> _Exercise description_: Check every line of the data below for the string "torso", and copy the ones that hold it.

> _Information provided_:
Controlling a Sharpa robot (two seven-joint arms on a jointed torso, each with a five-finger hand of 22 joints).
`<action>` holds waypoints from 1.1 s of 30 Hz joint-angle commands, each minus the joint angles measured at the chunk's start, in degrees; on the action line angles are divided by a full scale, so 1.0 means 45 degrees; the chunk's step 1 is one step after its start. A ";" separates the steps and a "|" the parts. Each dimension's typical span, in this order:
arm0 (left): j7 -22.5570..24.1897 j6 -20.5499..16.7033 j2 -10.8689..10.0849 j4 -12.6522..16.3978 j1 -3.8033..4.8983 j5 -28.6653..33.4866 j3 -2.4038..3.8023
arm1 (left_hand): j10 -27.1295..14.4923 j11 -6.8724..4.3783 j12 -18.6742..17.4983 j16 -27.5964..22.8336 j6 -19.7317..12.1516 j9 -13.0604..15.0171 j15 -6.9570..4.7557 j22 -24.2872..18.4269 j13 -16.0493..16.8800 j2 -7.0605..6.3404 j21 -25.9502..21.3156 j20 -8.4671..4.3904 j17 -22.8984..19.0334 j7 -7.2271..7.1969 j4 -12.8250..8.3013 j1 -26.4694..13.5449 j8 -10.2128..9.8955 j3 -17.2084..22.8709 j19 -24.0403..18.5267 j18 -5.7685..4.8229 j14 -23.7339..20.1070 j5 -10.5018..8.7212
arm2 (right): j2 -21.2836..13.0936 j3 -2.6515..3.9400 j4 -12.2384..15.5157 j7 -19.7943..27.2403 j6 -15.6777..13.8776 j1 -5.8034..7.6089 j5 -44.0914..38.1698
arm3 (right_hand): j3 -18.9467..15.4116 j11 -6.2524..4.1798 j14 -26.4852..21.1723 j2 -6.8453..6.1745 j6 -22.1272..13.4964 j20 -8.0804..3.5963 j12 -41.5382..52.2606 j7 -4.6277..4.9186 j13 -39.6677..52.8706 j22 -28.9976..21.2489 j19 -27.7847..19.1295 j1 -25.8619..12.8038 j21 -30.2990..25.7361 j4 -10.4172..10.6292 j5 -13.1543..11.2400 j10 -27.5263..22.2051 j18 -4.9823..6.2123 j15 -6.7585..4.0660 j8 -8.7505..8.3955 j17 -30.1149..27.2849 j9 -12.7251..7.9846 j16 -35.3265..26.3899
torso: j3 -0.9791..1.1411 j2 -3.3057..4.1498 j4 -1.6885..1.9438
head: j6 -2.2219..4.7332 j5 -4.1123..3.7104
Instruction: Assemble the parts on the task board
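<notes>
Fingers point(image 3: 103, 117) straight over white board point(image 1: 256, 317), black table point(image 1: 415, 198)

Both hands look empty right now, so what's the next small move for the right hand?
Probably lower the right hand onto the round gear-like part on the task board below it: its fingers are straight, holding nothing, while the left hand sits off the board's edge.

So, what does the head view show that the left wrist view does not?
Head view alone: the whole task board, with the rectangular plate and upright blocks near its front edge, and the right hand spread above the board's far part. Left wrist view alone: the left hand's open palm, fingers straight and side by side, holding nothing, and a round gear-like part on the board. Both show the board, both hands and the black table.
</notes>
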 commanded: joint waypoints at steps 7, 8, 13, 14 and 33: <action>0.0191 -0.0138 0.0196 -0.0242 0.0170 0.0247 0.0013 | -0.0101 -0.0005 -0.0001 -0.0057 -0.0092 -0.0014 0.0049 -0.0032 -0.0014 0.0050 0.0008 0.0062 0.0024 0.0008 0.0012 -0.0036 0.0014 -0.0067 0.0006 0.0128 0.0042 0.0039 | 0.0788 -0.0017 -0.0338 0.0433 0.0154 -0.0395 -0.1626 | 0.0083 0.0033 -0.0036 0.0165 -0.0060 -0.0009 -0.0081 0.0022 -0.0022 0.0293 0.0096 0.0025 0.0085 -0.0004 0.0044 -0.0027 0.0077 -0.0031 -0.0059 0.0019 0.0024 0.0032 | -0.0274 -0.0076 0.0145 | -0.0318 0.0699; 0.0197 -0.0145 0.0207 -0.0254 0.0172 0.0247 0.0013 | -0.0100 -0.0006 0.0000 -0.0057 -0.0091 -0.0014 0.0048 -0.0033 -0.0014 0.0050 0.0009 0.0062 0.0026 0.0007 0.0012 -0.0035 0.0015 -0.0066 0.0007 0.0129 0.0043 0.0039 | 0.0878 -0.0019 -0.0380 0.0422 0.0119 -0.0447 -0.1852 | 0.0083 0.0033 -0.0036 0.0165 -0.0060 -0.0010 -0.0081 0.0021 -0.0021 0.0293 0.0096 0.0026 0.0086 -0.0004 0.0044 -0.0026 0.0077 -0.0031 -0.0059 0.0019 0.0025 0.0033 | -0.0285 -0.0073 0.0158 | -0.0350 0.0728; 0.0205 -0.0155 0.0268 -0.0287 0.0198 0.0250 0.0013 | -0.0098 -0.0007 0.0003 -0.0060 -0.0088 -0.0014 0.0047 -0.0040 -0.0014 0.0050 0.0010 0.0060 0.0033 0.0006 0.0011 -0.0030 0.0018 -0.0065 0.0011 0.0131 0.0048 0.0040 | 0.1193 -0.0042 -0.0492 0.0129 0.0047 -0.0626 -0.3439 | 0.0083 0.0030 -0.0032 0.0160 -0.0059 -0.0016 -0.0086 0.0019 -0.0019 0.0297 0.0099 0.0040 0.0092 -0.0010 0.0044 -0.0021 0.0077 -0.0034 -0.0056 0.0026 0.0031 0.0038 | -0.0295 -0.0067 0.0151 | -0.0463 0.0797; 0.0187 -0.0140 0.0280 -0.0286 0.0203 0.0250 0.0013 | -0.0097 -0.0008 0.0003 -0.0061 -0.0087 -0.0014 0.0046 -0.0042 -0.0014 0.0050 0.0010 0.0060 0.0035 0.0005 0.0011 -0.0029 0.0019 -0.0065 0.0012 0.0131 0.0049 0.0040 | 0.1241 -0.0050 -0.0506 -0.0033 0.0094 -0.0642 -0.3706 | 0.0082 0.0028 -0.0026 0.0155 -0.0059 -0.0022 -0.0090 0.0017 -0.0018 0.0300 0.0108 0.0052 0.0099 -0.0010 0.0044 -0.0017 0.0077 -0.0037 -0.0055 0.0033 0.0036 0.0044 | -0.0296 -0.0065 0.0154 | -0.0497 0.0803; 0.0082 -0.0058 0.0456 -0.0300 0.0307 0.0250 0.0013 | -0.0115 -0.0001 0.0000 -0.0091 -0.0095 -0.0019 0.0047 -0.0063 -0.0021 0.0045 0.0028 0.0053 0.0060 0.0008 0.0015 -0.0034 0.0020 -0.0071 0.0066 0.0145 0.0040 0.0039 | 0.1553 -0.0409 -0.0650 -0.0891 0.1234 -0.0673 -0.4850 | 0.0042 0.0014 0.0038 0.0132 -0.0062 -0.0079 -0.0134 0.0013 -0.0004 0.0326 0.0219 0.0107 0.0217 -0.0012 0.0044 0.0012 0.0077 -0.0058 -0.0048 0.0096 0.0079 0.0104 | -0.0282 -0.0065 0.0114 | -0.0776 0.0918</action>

> _Response below_:
Controlling a Sharpa robot (two seven-joint arms on a jointed torso, each with a five-finger hand of 22 joints).
torso: j3 -0.9791..1.1411 j2 -3.3057..4.1498 j4 -1.6885..1.9438

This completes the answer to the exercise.